Persistent respiratory tract colonization of preterm infants with the genital mycoplasma species, Ureaplasma parvum and U. urealyticum, is a significant risk factor for the development of the chronic lung disorder bronchopulmonary dysplasia (BPD) (1) and may contribute to adverse pulmonary outcomes in the first year of life. There are no current effective therapies for the treatment of Ureaplasma in infected preterm infants. Our long-term objective is to develop therapies to eradicate Ureaplasma from the respiratory tract of preterm infants and prevent or ameliorate Ureaplasma-mediated lung injury. The azalide antibiotic azithromcyin (AZI) has immunomodulatory properties that make it an ideal candidate for therapy to prevent Ureaplasma-mediated lung injury in preterm infants. AZI 1) inhibits neutrophil influx and chemoattractant/cytokine release in murine lung injury models (2-4);2) exhibits higher potency than erythromycin against clinical Ureaplasma isolates in vitro (5);and 3) is preferentially concentrated in alveolar epithelial lining fluid and macrophages (6, 7). In a neonatal murine Ureaplasma infection model, AZI, but not erythromycin treatment, improved survival and reduced lung inflammation (8). We hypothesize that AZI therapy will prevent BPD in Ureaplasma-infected preterm infants by accelerating pathogen clearance and/or down- regulating the pulmonary inflammatory response. We are currently conducting a Phase I open-label, pharmacokinetic (PK) study characterizing the single dose PK, safety, tolerability, and biologic effects of 10 mg/kg and 20 mg/kg IV AZI in mechanically ventilated 24-28 wk gestation preterm neonates who are at high- risk for Ureaplasma respiratory tract colonization and BPD. For the 10 mg/kg single dose sample, a two- compartment structural model with the clearance and volume of peripheral compartment (V2) allometrically scaled on body weight best described the PK of AZI in preterm neonates. The single dose regimen was safe, but insufficient to eradicate Ureaplasma or to suppress pulmonary inflammatory responses. Pharmacokinetic simulations indicated that even multiple dose administration of 10 mg/kg AZI would be inadequate to maintain AZI plasma concentrations above the MIC50 for Ureaplasma isolates.
The specific aims of this proposal wil address the next steps preparatory to Phase III safety and efficacy trials of AZI in the preterm population. This proposal will 1) characterize the multiple-dose pharmacokinetics (PK), tolerability, safety, and biologic effects of IV AZI in mechanically ventilated preterm neonates born 24-28 weeks gestation at high risk for Ureaplasma spp. respiratory tract colonization and subsequent development of BPD;2) conduct a multicenter, randomized, double-blind, placebo-controlled Phase IIb clinical trial to determine the safety and microbiological efficacy of a multiple dose course of intravenous AZI to eradicate respiratory tract Ureaplasma infection that might lead to physiologic BPD in preterm neonates;and 3) compare the pulmonary outcomes at 36 wk postmenstrual age and 6 months adjusted age in infants treated with AZI vs placebo.

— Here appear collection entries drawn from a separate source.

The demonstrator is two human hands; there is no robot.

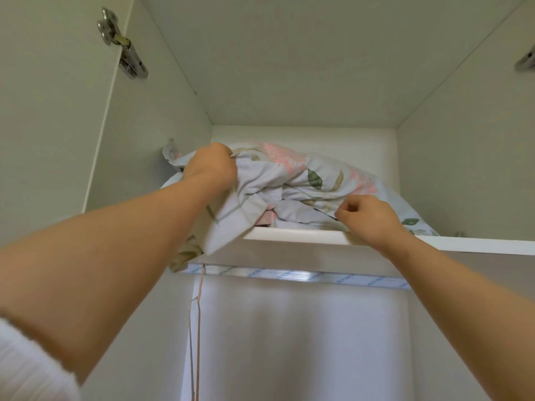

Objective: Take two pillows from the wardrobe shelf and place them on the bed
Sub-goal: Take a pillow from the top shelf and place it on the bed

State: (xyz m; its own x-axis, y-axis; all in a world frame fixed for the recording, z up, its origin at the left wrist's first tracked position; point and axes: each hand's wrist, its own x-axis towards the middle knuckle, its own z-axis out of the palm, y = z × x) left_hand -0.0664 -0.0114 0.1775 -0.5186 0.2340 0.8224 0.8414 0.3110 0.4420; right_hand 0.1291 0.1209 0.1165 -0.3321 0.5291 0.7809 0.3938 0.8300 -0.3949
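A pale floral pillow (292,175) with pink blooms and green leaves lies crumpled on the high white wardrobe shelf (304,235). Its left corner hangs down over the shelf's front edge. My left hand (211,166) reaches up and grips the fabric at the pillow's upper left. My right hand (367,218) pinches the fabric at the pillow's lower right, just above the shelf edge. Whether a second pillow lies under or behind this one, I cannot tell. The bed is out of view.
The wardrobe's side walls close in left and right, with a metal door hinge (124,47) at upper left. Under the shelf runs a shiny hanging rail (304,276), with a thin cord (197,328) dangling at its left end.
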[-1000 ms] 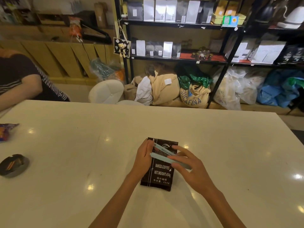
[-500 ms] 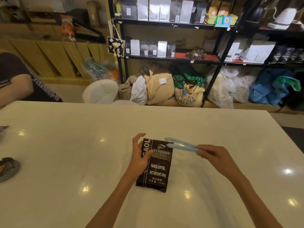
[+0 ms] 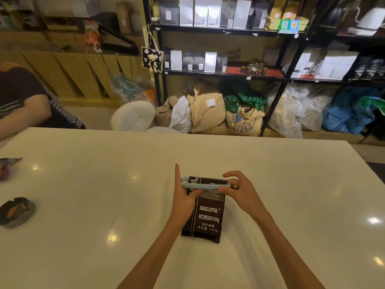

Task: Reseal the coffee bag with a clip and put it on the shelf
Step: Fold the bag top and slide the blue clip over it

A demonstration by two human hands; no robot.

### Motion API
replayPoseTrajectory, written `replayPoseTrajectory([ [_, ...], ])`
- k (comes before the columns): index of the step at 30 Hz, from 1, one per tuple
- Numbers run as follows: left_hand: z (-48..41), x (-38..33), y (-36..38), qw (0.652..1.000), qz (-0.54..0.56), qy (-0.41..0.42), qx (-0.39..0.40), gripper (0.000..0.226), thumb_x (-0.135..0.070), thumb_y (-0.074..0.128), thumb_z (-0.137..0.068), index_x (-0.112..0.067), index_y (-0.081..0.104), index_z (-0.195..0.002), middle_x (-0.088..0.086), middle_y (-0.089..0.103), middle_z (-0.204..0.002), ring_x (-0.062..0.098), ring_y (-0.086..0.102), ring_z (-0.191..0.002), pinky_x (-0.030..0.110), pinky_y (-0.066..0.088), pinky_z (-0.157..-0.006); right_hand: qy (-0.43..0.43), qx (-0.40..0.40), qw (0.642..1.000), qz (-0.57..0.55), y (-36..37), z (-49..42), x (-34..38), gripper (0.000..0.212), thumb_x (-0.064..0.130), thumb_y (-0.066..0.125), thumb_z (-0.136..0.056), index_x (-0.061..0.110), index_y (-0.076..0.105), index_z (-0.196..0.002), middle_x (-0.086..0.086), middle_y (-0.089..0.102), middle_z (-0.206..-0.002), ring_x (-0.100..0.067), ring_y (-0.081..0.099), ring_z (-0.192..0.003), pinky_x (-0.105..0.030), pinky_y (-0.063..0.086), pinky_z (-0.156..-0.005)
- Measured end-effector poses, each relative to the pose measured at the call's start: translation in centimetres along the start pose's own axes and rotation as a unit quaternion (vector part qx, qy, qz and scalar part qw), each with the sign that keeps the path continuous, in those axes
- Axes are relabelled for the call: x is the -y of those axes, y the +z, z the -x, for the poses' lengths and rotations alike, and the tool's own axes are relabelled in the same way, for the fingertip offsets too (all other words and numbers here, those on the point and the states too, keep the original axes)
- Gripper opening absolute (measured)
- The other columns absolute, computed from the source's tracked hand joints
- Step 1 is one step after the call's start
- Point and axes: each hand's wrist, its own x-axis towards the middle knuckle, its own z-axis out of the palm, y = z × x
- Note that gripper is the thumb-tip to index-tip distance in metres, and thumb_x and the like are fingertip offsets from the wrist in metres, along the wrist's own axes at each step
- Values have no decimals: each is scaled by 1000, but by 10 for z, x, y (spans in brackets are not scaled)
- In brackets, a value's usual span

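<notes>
— Coffee bag (image 3: 206,213) lay flat on the table (image 3: 104,205). Why?
— So both hands could work. Left hand (image 3: 184,198) and right hand (image 3: 239,192) pinched the blue clip (image 3: 206,186) across its top, to close it.

Coffee bag (image 3: 205,213) flat on table (image 3: 104,205), lower centre. Clip (image 3: 205,186) across bag's top end, left hand (image 3: 184,197) at its left, right hand (image 3: 239,191) at right. Shelf (image 3: 225,73) behind table, upper frame; ashtray (image 3: 16,211) on table, far left.
</notes>
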Motion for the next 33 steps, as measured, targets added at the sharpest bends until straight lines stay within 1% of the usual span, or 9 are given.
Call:
replayPoseTrajectory([
  [5, -6, 3, -3, 999, 10, -42, 10, 101, -2, 69, -85, -36, 1, -153, -3, 47, -127, 5, 63, -91, 15, 57, -62, 9, -21, 1000, -11, 3, -4, -7, 35, 22, 77, -83, 19, 59, -113, -9, 72, -108, -21, 70, -95, -32, 61, -75],
  [10, -17, -2, -18, 990, 16, -93, 107, 39, -26, 63, -91, -18, 51, -126, 15, 68, -118, 24, 72, -100, 36, 59, -83, 28, -42, 998, -32, 2, -11, -17, 34, 16, 73, -86, 16, 56, -116, -17, 69, -113, -27, 70, -99, -41, 64, -75],
  [14, -18, -2, -11, 996, 36, -77, 38, 26, -27, 57, -95, -9, 61, -113, 14, 73, -102, 23, 74, -90, 30, 59, -74, 29, -48, 997, -46, 7, -16, -15, 36, 12, 72, -87, 15, 55, -118, -15, 69, -110, -26, 70, -96, -40, 63, -73],
  [17, -20, 1, -7, 996, 59, -64, -3, 15, -20, 61, -93, -11, 66, -104, 11, 75, -95, 23, 73, -86, 31, 59, -73, 67, -71, 981, -166, 17, -17, -17, 42, 15, 72, -87, 14, 54, -125, -14, 71, -110, -25, 73, -94, -36, 62, -75],
  [19, -22, 3, -4, 996, 62, -65, -23, 9, -17, 62, -92, -13, 68, -99, 9, 74, -91, 21, 73, -83, 30, 59, -72, 109, -58, 962, -244, 29, -15, -20, 46, 24, 76, -83, 13, 57, -123, -16, 73, -111, -29, 74, -95, -45, 61, -84],
  [23, -21, 6, -4, 996, 60, -63, -29, 13, -15, 63, -92, -9, 67, -102, 12, 74, -91, 16, 74, -75, 25, 59, -63, 143, -65, 953, -258, 50, -10, -19, 44, 30, 82, -76, 12, 60, -109, -17, 75, -99, -33, 76, -85, -49, 62, -77],
  [28, -22, 10, -14, 986, 148, -73, 32, 24, -24, 68, -84, -11, 63, -104, 16, 71, -102, 31, 69, -94, 44, 58, -84, 131, -75, 945, -291, 54, -11, -17, 36, 25, 82, -77, 13, 62, -104, -18, 75, -100, -34, 75, -87, -48, 62, -78],
  [30, -22, 11, -13, 970, 219, -94, 50, 28, -25, 67, -82, -13, 59, -105, 15, 69, -103, 30, 68, -93, 45, 58, -83, 124, -80, 945, -292, 57, -12, -16, 33, 23, 82, -78, 13, 63, -102, -18, 75, -99, -33, 75, -87, -47, 62, -77],
  [33, -21, 15, -7, 972, 218, -91, 10, 30, -24, 66, -87, -12, 61, -114, 18, 70, -105, 32, 70, -92, 48, 59, -82, 132, -90, 943, -291, 60, -14, -16, 37, 24, 83, -76, 11, 63, -105, -18, 75, -100, -33, 76, -86, -48, 62, -77],
])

Babies who are born prematurely with an infection with the bacteria Ureaplasma frequently develop a chronic lung condition caled bronchopulmonary dysplasia (BPD)(1). Currently, there are no effective therapies to treat this infection or prevent BPD in infected infants. This study will 1) evaluate the safety of and how the body processes the antibiotic azithromycin, 2) determine the effectiveness of a 3-day course of azithromycin in eliminating Ureaplasma infection from the lungs of preterm infants, and 3) compare the lung health outcomes of the infants treated with azithromycin with the outcomes of placebo-treated infants.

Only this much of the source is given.